After each binary is generated, we create an square image
where each byte in the binary was translated to a grayscale value, i.e. 0 to
255. Take a look to the result.
Another target
We did the same for a Wasm binary that we knew was not a crypto miner. Check the results.
Some preliminary conclusions
Denoising
We followed the agorithm proposed in the MINOS work [?], all images are “reshaped” to be 100x100 square pictures. This process is the first approximation from Wasm binaries to images. We simplified the next steps of MINOS to have a preliminary and manual evaluation of our obfuscation method.
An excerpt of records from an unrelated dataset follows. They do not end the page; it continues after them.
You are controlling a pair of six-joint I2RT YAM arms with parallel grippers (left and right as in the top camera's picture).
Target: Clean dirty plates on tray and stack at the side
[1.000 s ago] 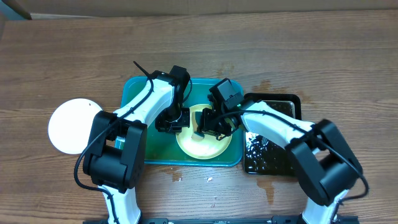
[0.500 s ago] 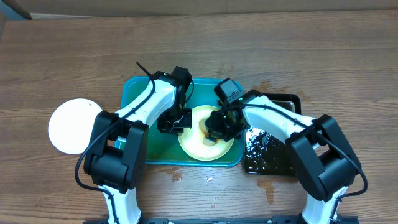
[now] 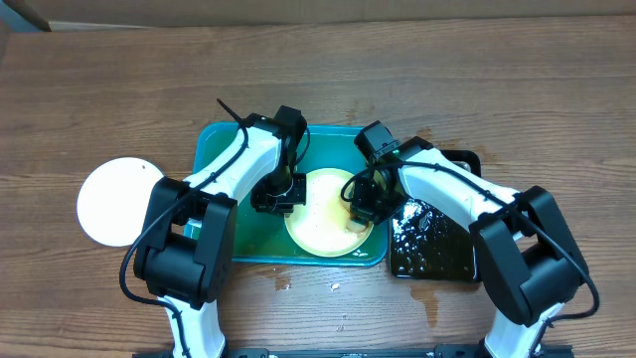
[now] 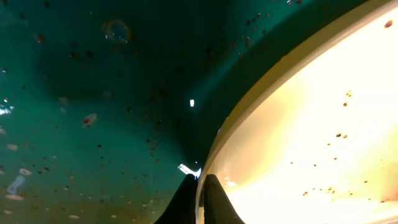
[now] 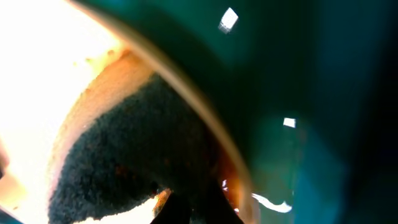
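Observation:
A pale yellow-green plate (image 3: pixel 323 214) lies in the teal tray (image 3: pixel 221 159), right of its middle. My left gripper (image 3: pixel 281 195) is shut on the plate's left rim; in the left wrist view the jaws (image 4: pixel 200 193) pinch the rim of the plate (image 4: pixel 311 124) over the wet, speckled tray floor (image 4: pixel 93 93). My right gripper (image 3: pixel 363 207) is shut on a dark sponge (image 5: pixel 124 155) and presses it on the plate's right edge (image 5: pixel 37 74). A white plate (image 3: pixel 117 200) lies on the table left of the tray. The third plate is out of view.
A black tray of water (image 3: pixel 432 239) stands right of the teal tray, touching it. Small wet spots and crumbs (image 3: pixel 336 288) lie on the wooden table in front of the trays. A cardboard edge runs along the back.
My right gripper has moved the sponge from the plate's middle to its right edge. The left gripper has kept its hold on the left rim.

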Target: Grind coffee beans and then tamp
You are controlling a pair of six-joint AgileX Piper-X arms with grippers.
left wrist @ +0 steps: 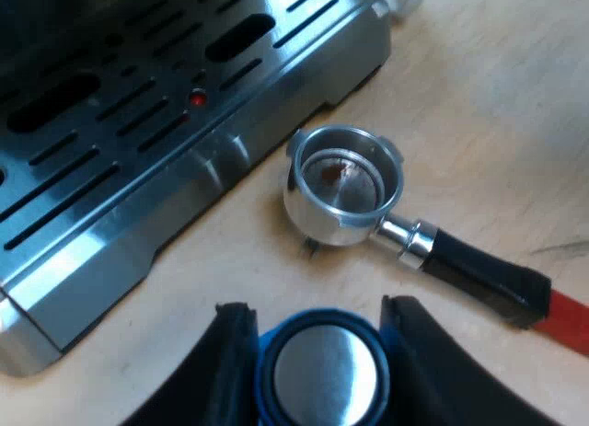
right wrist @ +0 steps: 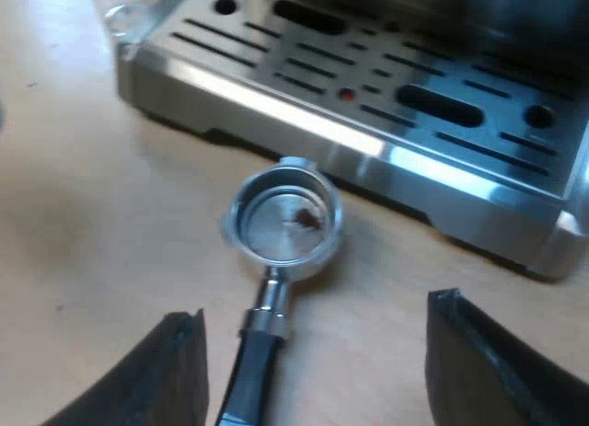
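Observation:
The metal holder (left wrist: pixel 342 189) lies loose on the wooden table beside the espresso machine's drip tray (left wrist: pixel 138 141). Its basket holds only a small brown smear, and its dark handle (left wrist: pixel 483 274) ends in red. My left gripper (left wrist: pixel 317 339) is shut on the blue tamper (left wrist: pixel 322 371), whose shiny round base faces the camera, a short way from the holder's basket. My right gripper (right wrist: pixel 313 348) stands open above the holder's handle (right wrist: pixel 253 371), with the basket (right wrist: pixel 282 224) just beyond its fingers (right wrist: pixel 175 366).
The slotted steel drip tray (right wrist: pixel 368 95) has a small red float button (right wrist: pixel 346 95). A clear glass vessel (right wrist: pixel 124 7) stands at the tray's far corner. Bare wooden tabletop (right wrist: pixel 92 224) surrounds the holder.

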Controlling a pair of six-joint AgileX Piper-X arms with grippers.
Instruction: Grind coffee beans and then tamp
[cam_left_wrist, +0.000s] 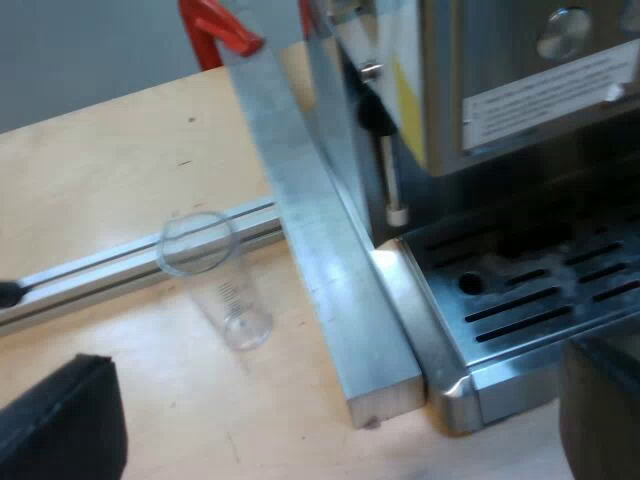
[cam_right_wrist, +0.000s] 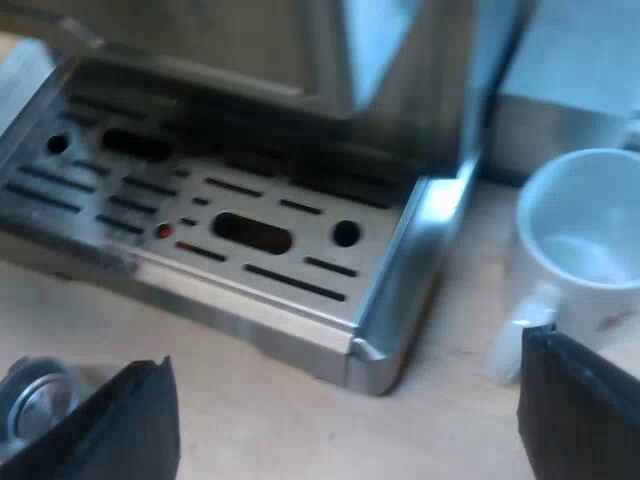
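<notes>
Your left end effector (cam_left_wrist: 330, 430) was found open and empty, its two black fingers spread wide above the bench (cam_left_wrist: 120, 160) off one flank of the espresso machine (cam_left_wrist: 520, 90). Your right end effector (cam_right_wrist: 345, 420) was likewise open and carried nothing, poised low before the machine's drip tray (cam_right_wrist: 250, 235).

Findings, each placed against the machine:
- A metal holder (cam_right_wrist: 35, 400) lay loose on the bench just before the tray's front edge, close by one finger of the right end effector. Only its round bowl was visible. The handle was hidden, and I could not tell whether the bowl held grounds.
- A measuring glass (cam_left_wrist: 215, 280) appeared upright and empty near the machine's flank, parted from it by an aluminium bar (cam_left_wrist: 320, 240) that lay against the machine's base.
- A white mug (cam_right_wrist: 580, 240), seemingly empty, stood just beside the tray's far corner, close to the other right finger.

Assessment: I judged the task to be at its opening step, fetching the holder ahead of grinding, with no sign of tamping. The next move called for you to bring the right end effector over to the holder, find its handle and close firmly on it. You would then need to keep the bowl level and steer clear of the mug.
</notes>
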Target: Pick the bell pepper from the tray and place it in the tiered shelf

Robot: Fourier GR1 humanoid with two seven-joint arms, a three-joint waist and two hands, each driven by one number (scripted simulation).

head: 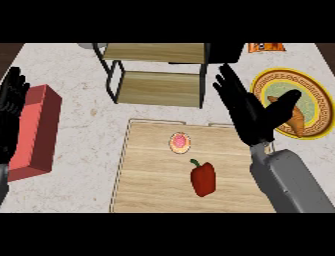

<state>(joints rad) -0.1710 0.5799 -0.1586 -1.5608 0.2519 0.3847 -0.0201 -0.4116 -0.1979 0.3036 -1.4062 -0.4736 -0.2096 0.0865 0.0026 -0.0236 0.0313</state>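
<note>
While the bell pepper (203, 179) lies on the wooden tray (148, 175), neither hand is touching it. It is red with a green stem and sits in the tray's lower right part, its stem end pointing toward the shelf. A small pink round thing (179, 142) lies on the same tray, a little farther up and to the left, apart from the pepper.

Over the tray's far right corner is the right hand (250, 115), spread flat, fingers straight and pointing away from the robot, thumb stuck out to the right. It holds nothing. The thumb reaches across the rim of a yellow plate (319, 90), which carries an orange piece of food (297, 122).

Beyond the tray stands the tiered shelf (159, 87), a black frame with two wooden boards, one above the other. Nothing lies on the parts of the boards that show.

At the left edge the left hand (4, 112) rests with fingers straight and up, over a red box (41, 132) on the pale counter (81, 125).
</note>
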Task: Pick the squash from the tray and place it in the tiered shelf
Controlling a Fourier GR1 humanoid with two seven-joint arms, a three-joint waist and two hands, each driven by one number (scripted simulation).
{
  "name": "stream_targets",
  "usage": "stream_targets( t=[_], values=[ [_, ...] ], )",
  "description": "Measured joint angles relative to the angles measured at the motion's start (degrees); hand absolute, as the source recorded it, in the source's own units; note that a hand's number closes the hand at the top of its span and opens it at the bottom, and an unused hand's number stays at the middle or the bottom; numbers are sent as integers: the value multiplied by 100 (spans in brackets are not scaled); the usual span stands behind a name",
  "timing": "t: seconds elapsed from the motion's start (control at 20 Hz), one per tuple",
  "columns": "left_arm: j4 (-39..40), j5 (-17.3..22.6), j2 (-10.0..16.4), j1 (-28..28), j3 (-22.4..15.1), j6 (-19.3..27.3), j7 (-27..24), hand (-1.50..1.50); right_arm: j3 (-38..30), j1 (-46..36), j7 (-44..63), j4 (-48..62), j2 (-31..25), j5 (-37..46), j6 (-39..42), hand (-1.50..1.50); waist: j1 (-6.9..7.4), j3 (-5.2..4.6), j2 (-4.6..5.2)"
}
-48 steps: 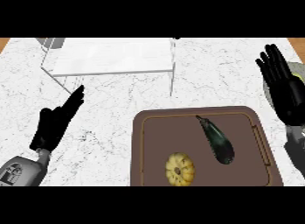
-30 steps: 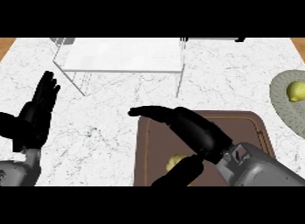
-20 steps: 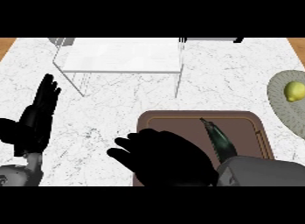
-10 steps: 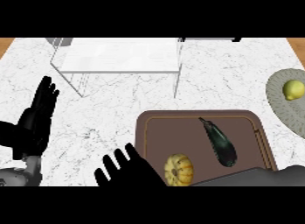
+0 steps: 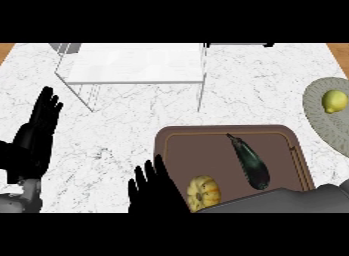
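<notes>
Head view: right forearm lies across the tray's (image 5: 193, 150) near edge. Right hand (image 5: 156, 195) is at the tray's left rim, fingers straight and apart, just beside the squash (image 5: 203, 193), which lies in the tray, ungripped. Left hand (image 5: 33, 142) rests open at the left, over the worktop (image 5: 118, 130).

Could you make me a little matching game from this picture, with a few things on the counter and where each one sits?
Things:
1. squash
2. eggplant
3. lemon
4. shelf

Places:
A. on the grey plate
B. far side of the counter
C. near left part of the brown tray
D. middle of the tray

Pairs: 1-C, 2-D, 3-A, 4-B
</notes>
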Motion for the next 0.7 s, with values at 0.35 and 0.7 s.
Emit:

We have observed two phenomena. First, after several iterations, the images from
wasm-mutate variants starts to
converge the pixel values of the images, i.e., during the image conversion a group of pixels
are approximated to the one single color value. This means that two any Wasm,
either crypto or not, might be convoluted to the same image.
Second, we
generated two variants population for two different binaries, inside this
population we found some variant pairs (a pair is compound of one variant for
the cryptminer and one variant of the non crypto program) that are much closer
in terms of imaging.
This means that our method does the trick for the human eye. We are currently
reproducing the implementation of the classifier to check if in fact
wasm-mutate can create undetected malware by state-of-the-art defenses.
Our final intuition is that malware classifiers based on the “imaging” of the Wasm binaries can be bypassed with the right obfuscation process.